AI

MLFlow vs. Kubeflow: What is the Difference?

MLFlow vs. Kubeflow

Introduction

If you have studied in the part of a data science team or if you are in a engineer team, chances are that you have heard of both Kubeflow and MLFlow. These are both machine learning platforms with a bunch of open source tools, however they have differences.

Both of them aid in the the development of entire machine learning model formats. Kubeflow is more pipe line focused while MLFlow is more experiment tracking focused. In this article we will explore the similarities and differences when it comes to MLFlow and Kubeflow.

Also Read: What is the Internet of Things (IoT)?

What is MLFlow?

MLFlow is an open source framework that aids in the machine learning cycle. It contains components that allow you to monitor your model during the training code process. It also has the ability to store models, load models, and create pipelines.

The framework has three main features that we will touch upon. These are MLflow tracking, MLflow projects, and MLflow models. It also offers centralized lifecycle stage transitions.
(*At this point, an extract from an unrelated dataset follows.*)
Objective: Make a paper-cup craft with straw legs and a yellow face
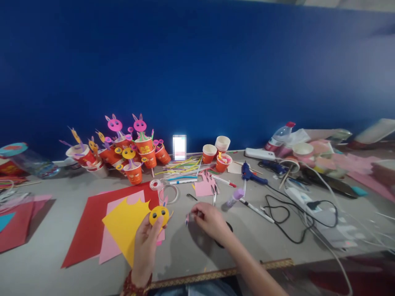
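My left hand (147, 237) pinches a round yellow paper face (159, 215) with two googly eyes. One pink paper ear (166, 201) stands up from its top edge. My right hand (210, 220) is a short way to the right, thumb and fingers closed together above the table. At its fingertips is a small pink paper ear (187, 220) with a bluish middle. A pair of scissors (228, 228) lies partly hidden beneath the right hand and wrist. Yellow cardstock (125, 224) with a scalloped cut edge lies under the left hand, over pink and red sheets (84, 230).
Orange paper cups (134, 174) with rabbit figures stand at the back left. Pipe cleaners (182, 166) and more cups (209, 153) are at the back. A purple glue stick (234, 199), a blue glue gun (252, 176), cables and a power strip (304, 201) fill the right side.
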The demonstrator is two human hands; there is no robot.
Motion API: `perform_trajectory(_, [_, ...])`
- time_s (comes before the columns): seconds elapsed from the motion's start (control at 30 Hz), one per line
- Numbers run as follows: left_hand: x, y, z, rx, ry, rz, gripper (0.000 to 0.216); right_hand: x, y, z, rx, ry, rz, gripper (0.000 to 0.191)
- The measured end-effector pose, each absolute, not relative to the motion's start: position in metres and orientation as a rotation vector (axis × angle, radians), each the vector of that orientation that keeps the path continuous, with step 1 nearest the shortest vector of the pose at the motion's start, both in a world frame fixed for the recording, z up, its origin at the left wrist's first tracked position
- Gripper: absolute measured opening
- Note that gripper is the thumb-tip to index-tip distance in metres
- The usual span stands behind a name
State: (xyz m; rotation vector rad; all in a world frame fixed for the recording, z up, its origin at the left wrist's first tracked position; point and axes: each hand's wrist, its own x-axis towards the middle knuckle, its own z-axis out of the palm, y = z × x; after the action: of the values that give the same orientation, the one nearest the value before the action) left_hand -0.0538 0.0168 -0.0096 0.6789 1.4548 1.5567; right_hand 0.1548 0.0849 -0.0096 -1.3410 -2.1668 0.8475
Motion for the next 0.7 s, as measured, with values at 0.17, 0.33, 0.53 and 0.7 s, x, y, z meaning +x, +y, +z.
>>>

First we will start by looking at MLflow tracking.

MLFlow Tracking

MLflow Tracking is probably the most used tool for a Data Scientist when performing experiment tracking. There are four items that are tracked in MLFlow tracking. These are parameters, metrics, artifacts, and the source code. The logging parameters are key value pairs of the input parameters. Metrics refers to evaluation metrics.
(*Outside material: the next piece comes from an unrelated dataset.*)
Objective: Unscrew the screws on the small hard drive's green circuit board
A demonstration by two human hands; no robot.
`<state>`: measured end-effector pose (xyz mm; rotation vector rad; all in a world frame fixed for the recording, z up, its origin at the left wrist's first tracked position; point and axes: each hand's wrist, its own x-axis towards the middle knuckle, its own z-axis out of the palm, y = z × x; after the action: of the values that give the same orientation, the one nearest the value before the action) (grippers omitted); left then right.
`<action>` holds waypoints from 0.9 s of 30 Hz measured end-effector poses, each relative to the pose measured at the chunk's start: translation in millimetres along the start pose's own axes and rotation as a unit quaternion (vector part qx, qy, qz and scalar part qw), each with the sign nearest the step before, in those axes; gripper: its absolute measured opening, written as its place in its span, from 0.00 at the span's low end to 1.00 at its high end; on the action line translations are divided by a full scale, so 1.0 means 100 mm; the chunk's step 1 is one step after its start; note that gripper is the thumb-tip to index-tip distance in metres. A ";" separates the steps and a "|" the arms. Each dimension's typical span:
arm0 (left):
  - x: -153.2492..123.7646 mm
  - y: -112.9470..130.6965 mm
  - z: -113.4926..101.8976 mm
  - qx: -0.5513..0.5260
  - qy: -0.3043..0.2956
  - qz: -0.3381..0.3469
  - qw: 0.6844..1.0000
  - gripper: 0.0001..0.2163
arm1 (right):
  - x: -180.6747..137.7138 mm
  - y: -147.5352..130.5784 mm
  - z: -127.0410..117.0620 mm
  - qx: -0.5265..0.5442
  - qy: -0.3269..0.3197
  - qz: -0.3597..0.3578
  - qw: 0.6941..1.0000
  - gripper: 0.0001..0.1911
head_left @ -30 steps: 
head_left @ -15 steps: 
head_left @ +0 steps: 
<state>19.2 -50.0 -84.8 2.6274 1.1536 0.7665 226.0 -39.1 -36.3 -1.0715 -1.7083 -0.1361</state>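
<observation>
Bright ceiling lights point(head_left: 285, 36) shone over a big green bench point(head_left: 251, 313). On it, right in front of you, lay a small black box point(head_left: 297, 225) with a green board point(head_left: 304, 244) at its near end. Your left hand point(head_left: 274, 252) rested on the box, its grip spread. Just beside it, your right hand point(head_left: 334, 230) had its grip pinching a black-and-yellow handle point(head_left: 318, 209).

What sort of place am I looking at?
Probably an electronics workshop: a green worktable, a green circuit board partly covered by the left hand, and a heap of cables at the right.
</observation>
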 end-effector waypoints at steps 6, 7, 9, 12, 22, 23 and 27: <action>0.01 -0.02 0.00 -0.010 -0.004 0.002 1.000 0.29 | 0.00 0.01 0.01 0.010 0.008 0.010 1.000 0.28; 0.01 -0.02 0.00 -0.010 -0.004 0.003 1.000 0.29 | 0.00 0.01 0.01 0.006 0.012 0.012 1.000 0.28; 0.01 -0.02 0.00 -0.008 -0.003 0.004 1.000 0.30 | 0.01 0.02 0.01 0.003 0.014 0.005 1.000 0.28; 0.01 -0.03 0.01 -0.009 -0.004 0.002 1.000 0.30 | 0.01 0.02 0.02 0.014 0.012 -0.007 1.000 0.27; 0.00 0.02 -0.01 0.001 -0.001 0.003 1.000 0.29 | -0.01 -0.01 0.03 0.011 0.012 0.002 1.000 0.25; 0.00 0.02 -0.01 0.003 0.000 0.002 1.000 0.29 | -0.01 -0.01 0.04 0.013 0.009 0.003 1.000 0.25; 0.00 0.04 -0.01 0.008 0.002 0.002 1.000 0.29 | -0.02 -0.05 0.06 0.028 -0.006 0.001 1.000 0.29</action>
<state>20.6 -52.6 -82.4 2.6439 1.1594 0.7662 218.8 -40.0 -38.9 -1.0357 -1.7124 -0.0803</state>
The artifacts are the output files. Artifacts may appear in any type of format including images. Source code refers to the original code which will sometimes be linked to another open source platform known as GitHub. These items are very easy to track in code, usually only needing one line each. In general, tracking allows you to create an extensive logging framework around your model. You can define custom metrics so that after a run you can compare the output to previous runs.

MLFlow Projects

An MLFlow project is a way to package data science code, usually Python, into a reusable way. It can also be used to package machine learning models. Projects also provides a way for running projects using an API and a command line interface. This makes it easy to chain projects together into something we call a workflow. In general MLFlow projects allow you to organize and provide a description for your code to other data scientists.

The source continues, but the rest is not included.